_Data to process_
________________________
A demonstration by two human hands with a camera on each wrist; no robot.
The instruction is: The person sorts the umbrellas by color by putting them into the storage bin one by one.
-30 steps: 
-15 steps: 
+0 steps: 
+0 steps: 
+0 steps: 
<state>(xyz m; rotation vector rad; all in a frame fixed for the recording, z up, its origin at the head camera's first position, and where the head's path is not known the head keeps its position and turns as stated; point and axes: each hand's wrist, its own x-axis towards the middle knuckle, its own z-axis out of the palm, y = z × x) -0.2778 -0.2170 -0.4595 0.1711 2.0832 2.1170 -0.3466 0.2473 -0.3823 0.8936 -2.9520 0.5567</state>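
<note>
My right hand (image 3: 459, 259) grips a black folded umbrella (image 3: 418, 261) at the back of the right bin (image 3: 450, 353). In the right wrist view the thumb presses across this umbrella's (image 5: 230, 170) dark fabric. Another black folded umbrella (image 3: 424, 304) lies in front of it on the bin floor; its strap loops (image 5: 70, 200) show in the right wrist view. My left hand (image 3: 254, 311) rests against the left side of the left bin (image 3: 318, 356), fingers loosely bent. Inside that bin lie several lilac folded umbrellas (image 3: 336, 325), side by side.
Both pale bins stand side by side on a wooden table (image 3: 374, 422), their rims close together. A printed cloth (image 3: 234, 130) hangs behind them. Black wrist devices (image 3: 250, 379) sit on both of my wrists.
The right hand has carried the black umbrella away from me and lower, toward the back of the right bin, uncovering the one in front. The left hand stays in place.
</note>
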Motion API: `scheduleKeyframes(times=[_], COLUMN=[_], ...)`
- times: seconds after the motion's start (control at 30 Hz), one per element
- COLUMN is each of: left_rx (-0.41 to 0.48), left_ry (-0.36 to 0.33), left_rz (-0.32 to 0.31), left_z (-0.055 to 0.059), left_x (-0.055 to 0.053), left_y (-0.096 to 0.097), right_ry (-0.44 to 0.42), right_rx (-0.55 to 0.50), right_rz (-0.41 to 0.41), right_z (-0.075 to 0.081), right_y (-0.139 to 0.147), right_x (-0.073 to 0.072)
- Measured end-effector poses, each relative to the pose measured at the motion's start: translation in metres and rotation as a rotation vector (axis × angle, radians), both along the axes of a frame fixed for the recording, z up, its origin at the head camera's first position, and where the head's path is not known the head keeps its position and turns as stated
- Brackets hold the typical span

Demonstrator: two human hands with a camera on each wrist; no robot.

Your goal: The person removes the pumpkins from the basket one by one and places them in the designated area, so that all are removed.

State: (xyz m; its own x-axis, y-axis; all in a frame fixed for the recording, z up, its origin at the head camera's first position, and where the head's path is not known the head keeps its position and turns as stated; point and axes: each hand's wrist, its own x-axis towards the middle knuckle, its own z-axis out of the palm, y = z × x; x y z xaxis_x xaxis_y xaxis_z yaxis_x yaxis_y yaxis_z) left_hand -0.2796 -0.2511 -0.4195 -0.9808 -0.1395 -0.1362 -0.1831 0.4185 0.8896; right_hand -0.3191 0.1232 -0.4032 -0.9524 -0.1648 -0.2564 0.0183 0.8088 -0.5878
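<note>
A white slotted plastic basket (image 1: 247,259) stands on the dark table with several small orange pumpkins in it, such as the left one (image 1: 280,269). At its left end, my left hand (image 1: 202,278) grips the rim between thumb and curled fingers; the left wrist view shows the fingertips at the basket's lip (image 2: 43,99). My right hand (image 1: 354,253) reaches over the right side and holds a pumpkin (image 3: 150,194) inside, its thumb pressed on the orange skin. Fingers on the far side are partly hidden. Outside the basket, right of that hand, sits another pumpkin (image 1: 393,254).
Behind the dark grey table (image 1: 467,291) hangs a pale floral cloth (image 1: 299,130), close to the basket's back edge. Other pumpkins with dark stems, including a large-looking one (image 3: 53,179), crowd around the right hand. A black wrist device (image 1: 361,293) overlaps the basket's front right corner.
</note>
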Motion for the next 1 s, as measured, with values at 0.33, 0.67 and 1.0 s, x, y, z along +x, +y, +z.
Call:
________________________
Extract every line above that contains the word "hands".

A demonstration by two human hands with a camera on each wrist; no robot.
Demonstrator: two human hands with a camera on each wrist; no robot.

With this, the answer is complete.